Il s’agit d’un ouvrage collectif très hétérogène, mais avec un point commun : tous les auteurs font appel à Judith Butler et Gayle Rubin, féministes et lesbiennes mais non psychanalystes.
D’emblée, il est important de noter que les théories du genre, réduisant le sexe au genre, sont différentes des études de genre. G. Rubin dénie l’influence de l’anatomie sur l’identité dans le but d’une émancipation de la première assignation de genre, tout en ignorant l’assignation de genre par l’inconscient des parents. L. Kahn propose une lecture critique de Butler en comparaison avec Rubin et d’autres auteurs dont Jean Laplanche, pour arriver à conclure que « la sexuation des corps, mâle-femelle, ne dépend pas, ne dérive pas, ne peut pas dériver de l’action du langage. Ce qui dérive éventuellement de l’action du langage, ce sont des identités sexuelles… » L’articulation entre genre et sexe anatomique montre l’influence de l’environnement si bien formulée par la phrase célèbre de Winnicott, qui ne se réduit pas à la bisexualité : « Vous êtes un homme et j’entends une fille et c’est à cette fille que je parle ».

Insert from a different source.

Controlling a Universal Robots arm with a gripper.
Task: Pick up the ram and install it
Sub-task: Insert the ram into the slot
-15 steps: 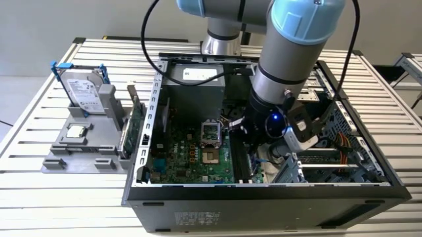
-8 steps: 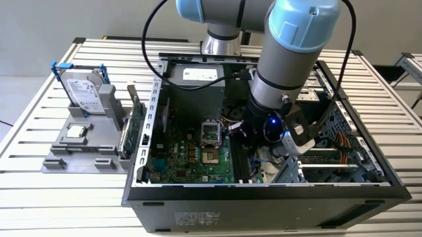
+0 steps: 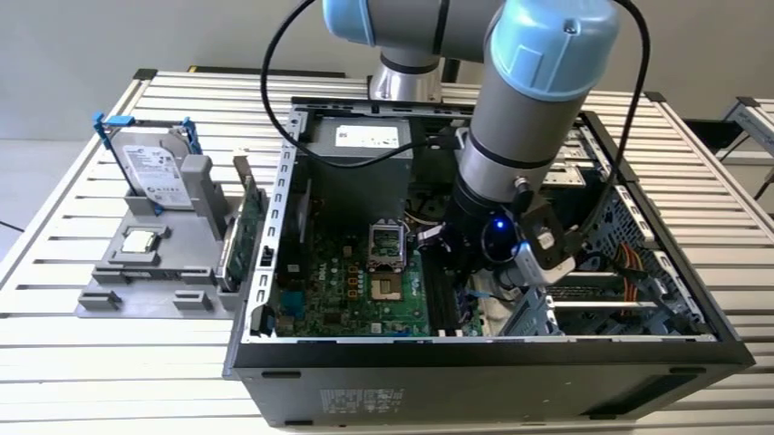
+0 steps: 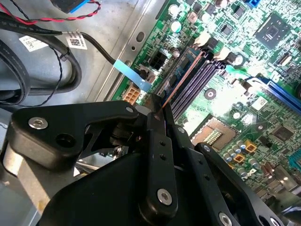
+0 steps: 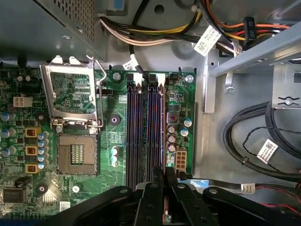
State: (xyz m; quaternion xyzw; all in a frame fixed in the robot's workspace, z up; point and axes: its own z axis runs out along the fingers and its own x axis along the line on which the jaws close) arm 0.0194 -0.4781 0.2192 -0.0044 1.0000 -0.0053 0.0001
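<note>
The gripper (image 4: pixel 157 113), centre frame in the second wrist view, pinches the ram (image 4: pixel 181 80) edge-on over the memory slots (image 4: pixel 200 82); slight misalignment could jam it.

Exterior view: even, soft overhead light, pale bench (image 3: pixel 72 353) bright, case (image 3: pixel 484 381) interior dimmer with the arm (image 3: pixel 520 118) shading the board (image 3: pixel 351 281), and a small blue lamp glowing on the wrist; edges slightly soft, no strong glare. Second wrist view: a bright hot patch washes out the board around the slots (image 4: pixel 202 80), the hand (image 4: pixel 157 117) close to the lens is dark and a little blurred, and the cables (image 4: pixel 42 52) sit in shade. First wrist view: flat, fairly dim light, socket (image 5: pixel 75 99) frame showing mild glints, corners darkening, the hand a black out-of-focus mass.
</note>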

La notion de théorie de genre est utilisée par les responsables politiques pour disqualifier la légitimité politique d’évolutions juridiques et la légitimité scientifique des études de genre interrogeant la construction sociale des inégalités, selon Réjane Sénac.
Tous ces débats ont comme fantasme sous-jacent l’indifférenciation des sexes et des sexualités afin de ranimer le débat sur l’égalité homme – femme, voulant effacer toute différence même anatomique.
Particulièrement saisissant est l’analyse d’Isée Bernateau du roman « Orlando » de Virginia Woolf qui dénonce les préjugés par rapport au sexe et montre pour le genre, socialement construit, qu’il n’a ni la même définition ni les mêmes valeurs selon les lieux et les époques.
Jacques André termine cet ouvrage par une lecture critique de Foucault qui occupe une place privilégiée dans les études de genre.
Au total, ce livre montre le débat complexe concernant le genre et les théories du genre ainsi que la place que peut y avoir la psychanalyse.